IN 1995, I went to Chile's National 
Stadium to watch a soccer match. Soccer was something I neither enjoyed 
nor understood, but the game was hardly on my mind; instead, it was 
the arena.  
I was 20 years old and had come 
to Chile to study. I also hoped to meet some of the surviving allies 
of leftist President Salvador Allende, who had been toppled in the 1973 
coup by Gen. Augusto Pinochet. I didn't care that the team Colo Colo 
was playing Universidad de Chile, a squad affiliated with the college 
until 1980. I didn't understand why security police were everywhere, 
or why someone threw a flaming brick at me as I walked to the cheering 
section for La U, as the Universidad team is also known.  
All I could think of was: My God! 
This is National Stadium, where the bleachers were once filled with 
dissidents of every stripe after the coup, a mass waiting room for those 
about to be executed or tortured. This is where women were raped for 
the crime of wearing pants. 
And it was at nearby Chile Stadium 
where the great Victor Jara — the Bob Dylan of Chile and a political 
activist (or was Dylan the Victor Jara of the U.S.?) — was murdered 
by the Pinochet regime. Jara's fingers were mutilated in front of thousands 
of other prisoners. He attempted to sing songs of resistance, his hands 
bloody stumps, only to be gunned down as people in the stands tried 
to join him in chorus. 
I didn't want to be near these 
places any more than I would want to watch a baseball game at Auschwitz.  
But a friend saw the pained look 
on my face and started to explain some of the history behind this rivalry. 
I learned that Pinochet called himself "President of Colo Colo" 
during his rule. My friend, a former student at the university, told 
me that the school had been the center of radical ferment, which Pinochet 
crushed. He told me about the students tortured, murdered, disappeared 
or, if they were lucky, expelled — not from the school but from the 
country. He told me of the students who remained, forced to study in 
the gray conformity of dictatorship. He told me of programs called limpieza cabezas (head 
cleaning) in which students were forced to listen to lectures on neoliberal 
economics. 
All of a sudden it made sense to 
me why the tension in the stadium — five years after Pinochet had 
stepped down — was so palpable, with separate seating for La U and 
Colo Colo fans. 
By 1995, Chile had existed uneasily 
as a nominal democracy for four years. Yet there had been no reconciliation 
and no reckoning for the victims of the Pinochet era. Pinochet's rule 
led to the deaths or disappearances of nearly 3,200 people and the torture 
of thousands more. Yet no one had answered for these crimes. The general, 
as a condition for stepping down from power, had been allowed to rewrite 
the constitution to make him and his cohorts immune from prosecution. 
And he was also still in charge of the army.  
In such a climate, I realized why 
this was so much more than a game. It was a place of catharsis. In a 
country where emotive expressions are frowned upon, it was a place to 
scream to the heavens, to howl at injustice and to take a symbolic pound 
of flesh against your enemies — under the guise of a soccer match.  

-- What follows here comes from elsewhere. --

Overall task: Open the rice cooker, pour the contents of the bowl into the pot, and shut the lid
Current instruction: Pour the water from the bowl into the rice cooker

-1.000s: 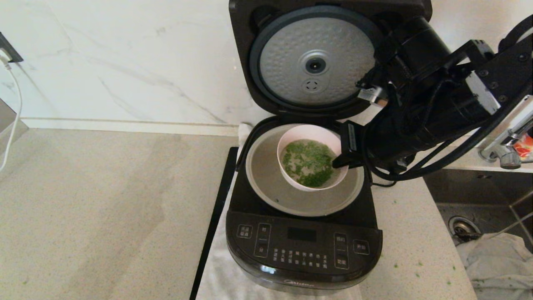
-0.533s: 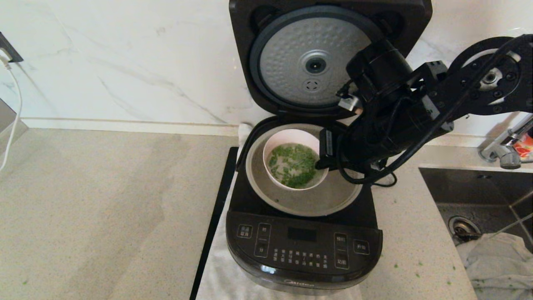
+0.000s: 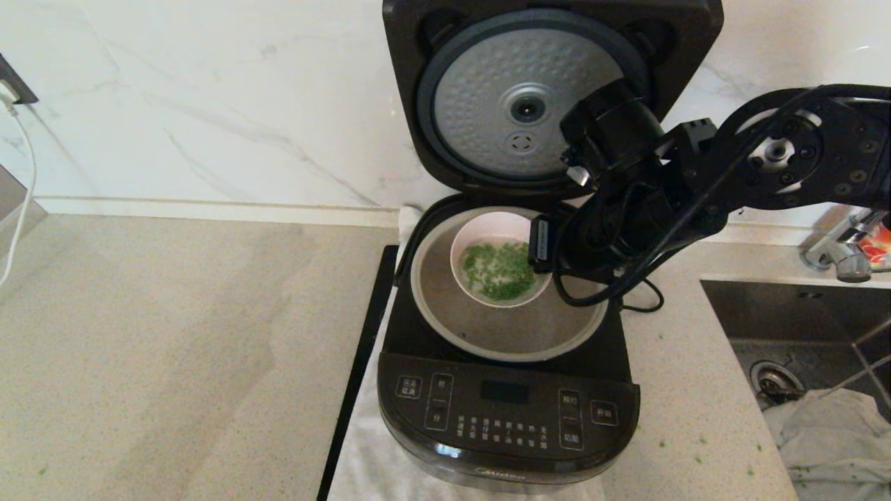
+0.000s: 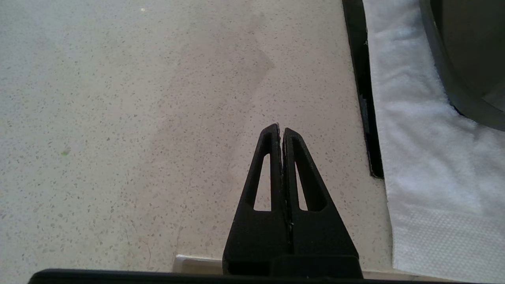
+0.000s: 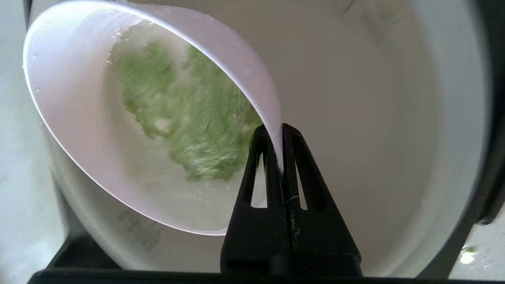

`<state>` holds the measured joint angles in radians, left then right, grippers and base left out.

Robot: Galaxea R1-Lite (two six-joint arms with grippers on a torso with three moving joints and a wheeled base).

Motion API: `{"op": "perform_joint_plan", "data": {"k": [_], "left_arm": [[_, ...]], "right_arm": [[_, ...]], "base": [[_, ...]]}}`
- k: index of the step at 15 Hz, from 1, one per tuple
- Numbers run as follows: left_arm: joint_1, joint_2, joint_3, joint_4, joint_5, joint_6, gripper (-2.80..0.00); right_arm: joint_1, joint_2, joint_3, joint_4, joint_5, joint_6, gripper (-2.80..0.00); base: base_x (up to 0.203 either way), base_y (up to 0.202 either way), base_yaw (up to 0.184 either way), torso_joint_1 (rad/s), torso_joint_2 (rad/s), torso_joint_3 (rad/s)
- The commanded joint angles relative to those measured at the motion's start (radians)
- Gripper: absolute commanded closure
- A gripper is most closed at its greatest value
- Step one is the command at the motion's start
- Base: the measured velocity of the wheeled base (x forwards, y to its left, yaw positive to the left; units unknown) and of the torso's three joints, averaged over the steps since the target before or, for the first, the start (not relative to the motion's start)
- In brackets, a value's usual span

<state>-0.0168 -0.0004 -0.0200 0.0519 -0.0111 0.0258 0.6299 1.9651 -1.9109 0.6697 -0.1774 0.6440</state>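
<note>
One bowl (image 3: 498, 268) w/ green bits (image 3: 502, 270) held inside pot (image 3: 487, 334) of rice cooker (image 3: 508, 410), toward its back; rim pinched by right gripper (image 5: 276, 136), jaws closed on it. Lid (image 3: 536, 97) up behind pot. Left gripper (image 4: 281, 132) parked over table (image 4: 118, 118) left of cooker, jaws shut, empty.

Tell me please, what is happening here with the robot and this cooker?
The rice cooker stands with its lid open. The right gripper has its jaws pinched on the rim of the pink bowl and holds it over the grey pot. The chopped green bits in liquid are all in the bowl; nothing is poured yet. The left gripper is shut and empty over the counter beside the cooker, idle.
</note>
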Motion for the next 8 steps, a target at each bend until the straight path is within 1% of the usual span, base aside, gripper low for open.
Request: {"op": "perform_joint_plan", "data": {"k": [1,3,4,6,8], "left_arm": [[0.000,-0.001,0.000,0.000,0.000,0.000,0.00],[0.000,0.000,0.000,0.000,0.000,0.000,0.00],[0.000,0.000,0.000,0.000,-0.001,0.000,0.00],[0.000,-0.001,0.000,0.000,0.000,0.000,0.00],[0.000,0.000,0.000,0.000,0.000,0.000,0.00]], "right_arm": [[0.012,-0.019,0.065,-0.064,-0.024,0.001,0.00],[0.025,-0.044,0.177,-0.201,-0.065,-0.011,0.00],[0.033,-0.059,0.248,-0.286,-0.091,-0.031,0.00],[0.057,-0.084,0.409,-0.520,-0.181,-0.106,0.00],[0.078,-0.096,0.567,-0.846,-0.300,-0.231,0.00]], "base": [[0.000,0.000,0.000,0.000,0.00,0.000],[0.000,0.000,0.000,0.000,0.00,0.000],[0.000,0.000,0.000,0.000,0.00,0.000],[0.000,0.000,0.000,0.000,0.00,0.000],[0.000,0.000,0.000,0.000,0.00,0.000]]}}
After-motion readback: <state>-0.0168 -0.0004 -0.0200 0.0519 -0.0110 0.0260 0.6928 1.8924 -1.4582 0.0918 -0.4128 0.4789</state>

It was also the place where I saw 
my first live soccer match. It was where I finally got it. The insane 
endurance on the field; the powerful fakes, twists and turns; the explosion 
with every goal. As a basketball junkie, I saw why this — and not 
hoops — was the beautiful game. Basketball, at its best, is about 
teamwork and acting in concert with others. But too often, it's one 
guy making a move while four stand around.  
That day, I didn't see anyone — 
players or spectators — just standing around. There I was, dancing 
in the aisles as La U and its fans avenged 20 years of pain and defeat. 
It felt good to imagine Pinochet hearing about this game and gnashing 
his capped teeth.  
Of course, neither I nor anyone 
in my section were fooling ourselves that this was somehow an actual 
"victory," with the fates of so many victims unresolved. It 
was symbolism, pure and simple. But it was also an expression of humanity, 
of resilience and release.  
Now Pinochet is dead, never forced to take residence in the cage he so richly deserved. But as a Chilean friend e-mailed me after Pinochet's death: "In Chile, we have always known the truth about this evil man. It does my heart well that jail was his immediate future, and that he knew it." This is right. Any public humiliation Pinochet received at the end was the result of a movement of ordinary folks who never gave up. If the cheers for La U back in 1995 offered even a shard of support to those who felt their cause was just, then it was worth every last exquisite shout.